Mercredi, des députés La France insoumise (LFI) ont déposé une proposition de loi pour réintégrer les personnels suspendus en contrepartie d'“un protocole sanitaire renforcé” dans l'attente de l'étape obligatoire d'un avis favorable de la Haute Autorité de santé sur la levée de l'obligation vaccinale en milieu médico-hospitalier, en vertu de la loi du 30 juillet 2022 mettant fin aux régimes d'exception créés pour lutter contre l'épidémie liée à la Covid-19.
Lors de l’entrée en vigueur de cette suspension, cela fait plus d’un an, le ministère de la Santé estimait que 15 000 soignants et autres professionnels concernés (personnel paramédical, employés administratifs d’hôpitaux, etc.) étaient non vaccinés et de ce fait suspendus.

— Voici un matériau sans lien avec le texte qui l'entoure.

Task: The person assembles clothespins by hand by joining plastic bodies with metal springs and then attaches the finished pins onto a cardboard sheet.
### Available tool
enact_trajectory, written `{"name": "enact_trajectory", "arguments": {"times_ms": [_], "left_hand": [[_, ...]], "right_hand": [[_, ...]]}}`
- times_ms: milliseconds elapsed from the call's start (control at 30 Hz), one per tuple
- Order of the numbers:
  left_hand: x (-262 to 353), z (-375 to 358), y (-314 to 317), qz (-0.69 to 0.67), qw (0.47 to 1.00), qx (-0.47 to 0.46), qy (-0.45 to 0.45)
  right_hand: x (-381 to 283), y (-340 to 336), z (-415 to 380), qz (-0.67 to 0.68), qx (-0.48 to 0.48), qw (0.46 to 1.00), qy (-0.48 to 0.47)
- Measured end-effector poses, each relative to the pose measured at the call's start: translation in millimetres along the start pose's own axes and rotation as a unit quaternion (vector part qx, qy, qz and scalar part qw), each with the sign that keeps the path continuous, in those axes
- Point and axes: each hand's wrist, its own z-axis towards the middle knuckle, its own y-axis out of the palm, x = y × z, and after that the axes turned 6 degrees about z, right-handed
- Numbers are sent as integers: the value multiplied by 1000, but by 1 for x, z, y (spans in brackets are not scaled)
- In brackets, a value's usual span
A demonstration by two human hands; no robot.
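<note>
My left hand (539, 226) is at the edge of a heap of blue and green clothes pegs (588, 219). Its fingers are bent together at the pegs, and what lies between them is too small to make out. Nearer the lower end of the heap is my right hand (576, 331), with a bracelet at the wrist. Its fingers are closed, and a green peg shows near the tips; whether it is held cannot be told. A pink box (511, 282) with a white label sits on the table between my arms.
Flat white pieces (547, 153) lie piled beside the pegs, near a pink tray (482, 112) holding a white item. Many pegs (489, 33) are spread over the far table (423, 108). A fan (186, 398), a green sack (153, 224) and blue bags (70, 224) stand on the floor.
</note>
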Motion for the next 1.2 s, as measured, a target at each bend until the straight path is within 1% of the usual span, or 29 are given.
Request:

Interrogé jeudi matin sur France 2, Olivier Véran, porte-parole du gouvernement, a ainsi affirmé que “ça ne changerait rien au schmilblick" et aux difficultés que subissent les établissements de santé. Il a également fait savoir que "les soignants ne sont pas férus de l’idée" et fait valoir que la Haute Autorité de santé (HAS) avait recommandé, il y a quelques mois, le maintien de cette obligation vaccinale.